The shock, though, was also because he died in what should have been one of
the safest places in Baghdad, the Hotel Palestine, where most foreign
journalists were being housed. For some reason, a U.S. tank commander
decided that Taras room should be shelled. He died along with a Spanish
cameraman, Jose Couso, from the Spanish television channel Telecinco. Three
other Reuters staff members were wounded.
By the time he was killed, Taras was one of our most experienced TV
journalists, said Reuters editor in chief Geert Linnebank. He stood out as
an extremely professional reporter on the most bloody conflicts of the last
decade, Linnebank said.
The road to Baghdad was a long one, 10 years in the making and very
literally a world away from Taras first interest, outer space. Born in 1968
in Ivano-Frankovsk in western Ukraine, his dream of flying in space took him
to the aviation engineering department of the Military Academy in Leningrad.
But the last year of his studies--1990-91--was also the last year of the
Soviet Union. Space exploration plans fell to earth, and Taras dropped his
studies and picked up a camera.
School did, though, leave Taras fluent in Arabic, making him an even more
obvious choice for stints in some of the worlds worst war zones.
Taras, who became a correspondent for Reuters in 1993, moved his base, and
his wife and son, from Kiev to Warsaw in 1999. He kept in constant contact
with his Ukrainian friends, however, and he was well remembered in Ukraine.

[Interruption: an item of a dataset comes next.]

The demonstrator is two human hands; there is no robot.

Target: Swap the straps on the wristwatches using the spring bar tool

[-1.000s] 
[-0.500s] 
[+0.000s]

Hundreds attended his funeral on 13 April, and the Ukrainian parliament in
Kiev observed a minute of silence in his memory.
Taras became fluent in Polish, and was supposed to gain Polish citizenship
soon. He worked with Reuters, contributed to the Polish TV stations TVN and
TVN24, and found many friends in Poland. Cezary Sokolowski, an AP
photoreporter, told the Polish daily Rzeczpospolita that everybody loved
Taras.
Brave but never reckless, Taras seemed always ready to capture the moment.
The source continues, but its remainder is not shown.